Strand nahe Ballintoy an der Nordküste Nordirlands. In der Region entstanden viele Szenen aus der weltberühmten TV-Serie "Game of Thrones". © Tourism Ireland

Es war nur ein kleiner Zufall, doch er änderte das Leben von Flip Robinson grundlegend: Der charismatische Zwei-Meter-Mann mit dem weißen Rauschebart sollte in Larrybane, am Rande der Dreharbeiten zur 6. Staffel der US-amerikanischen Fantasy-Serie „Game of Thrones“, kurz GoT, für Ordnung auf einem Parkplatz sorgen. Dabei kam dem Nordiren, selbst leidenschaftlicher Fan der erfolgreichsten Fernsehserie der Welt, ein Auto verdächtig vor, und er stellte dessen Fahrer zur Rede.

Wie sich herausstellte, saßen wichtige Manager der Filmproduktion im Auto. Mit einem Scherz versuchte der trotz seiner Körpergröße eher schmächtige Flip, die peinliche Situation zu entschärfen: Ob vielleicht noch gut aussehende, große, bärtige Typen für den Dreh gesucht würden? Robinson hatte Glück: Zwei Tage später war er als Double engagiert für die zwei Filmcharaktere Hodor und Gregor Clegane, genannt der Berg – beide genau wie er riesig von Wuchs.

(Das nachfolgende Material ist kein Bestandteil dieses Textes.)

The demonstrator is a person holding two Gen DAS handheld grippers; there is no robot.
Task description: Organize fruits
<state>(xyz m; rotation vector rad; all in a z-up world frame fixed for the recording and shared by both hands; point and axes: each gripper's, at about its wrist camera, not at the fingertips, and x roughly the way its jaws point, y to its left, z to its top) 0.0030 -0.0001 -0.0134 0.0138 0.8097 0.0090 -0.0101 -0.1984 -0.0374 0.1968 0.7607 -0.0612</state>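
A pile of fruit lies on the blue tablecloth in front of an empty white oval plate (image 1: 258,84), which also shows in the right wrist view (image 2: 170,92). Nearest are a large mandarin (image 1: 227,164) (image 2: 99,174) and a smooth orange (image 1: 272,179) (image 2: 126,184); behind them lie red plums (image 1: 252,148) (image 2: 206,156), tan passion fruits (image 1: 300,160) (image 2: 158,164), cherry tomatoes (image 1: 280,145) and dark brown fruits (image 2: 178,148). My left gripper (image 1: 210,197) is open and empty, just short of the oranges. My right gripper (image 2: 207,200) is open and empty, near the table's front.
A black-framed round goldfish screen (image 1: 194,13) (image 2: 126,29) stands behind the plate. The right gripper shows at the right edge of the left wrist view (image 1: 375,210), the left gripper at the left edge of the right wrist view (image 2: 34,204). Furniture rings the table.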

Nach den "Game of Thrones"-Dreharbeiten kamen die Fans

Als die Staffel abgedreht war, hatte Robinson so viel Insiderwissen, dass er sich angesichts der vielen ins Land strömenden Thronies, wie GoT-Fans scherzhaft genannt werden, mit seiner Agentur „Giant Tours Ireland“ selbstständig machte. Seither führt der Riese Fans aus aller Welt an Drehorte der Serie und gibt Geschichten vom Filmset zum Besten. Seine privaten Führungen nennt das Hodor-Double neckisch „Hang out with Hodor“-Tours.

Ein freundlicher Riese und großer GoT-Fan: Flip Robinson in Ballintoy – in der Serie die Eiseninseln.
Ein freundlicher Riese und großer GoT-Fan: Flip Robinson in Ballintoy – in der Serie die Eiseninseln. © Anja Sohrmann
GoT-Infotafel im Hafen von Ballintoy. Hier wurden Szenen um die GoT-Figur Theon Graufreud von den Eiseninseln gedreht.
GoT-Infotafel im Hafen von Ballintoy. Hier wurden Szenen um die GoT-Figur Theon Graufreud von den Eiseninseln gedreht. © Anja Sohrmann
Flip Robinson erzählt von seinen Erfahrungen am GoT-Filmset.
Flip Robinson erzählt von seinen Erfahrungen am GoT-Filmset. © Anja Sohrmann
Am Strand in Ballintoy verbrannte im Film Melisandre den Bannerträger von Stannis Baratheon.
Am Strand in Ballintoy verbrannte im Film Melisandre den Bannerträger von Stannis Baratheon. © Anja Sohrmann

Dass nach erfolgreichen Filmproduktionen Fans in Massen zu den Drehorten pilgern, erlebte man etwa in Großbritannien nach den Harry-Potter-Filmen oder in Neuseeland nach „Der Herr der Ringe“. Auch „Game of Thrones“, die Geschichte vom Kampf um den Eisernen Thron in Westeros, brachte Schwung in den Tourismus Nordirlands. Der hatte sich nach Jahren des Bürgerkriegs seit dem Friedensschluss von 1998 nur langsam wieder aufgerappelt. GoT brachte die Trendwende: Im Jahr 2018 – aktuellere Zahlen liegen coronabedingt nicht vor – war jeder sechste Tourist unter anderem wegen der Serie ins Land gereist, rund 350.000 Menschen.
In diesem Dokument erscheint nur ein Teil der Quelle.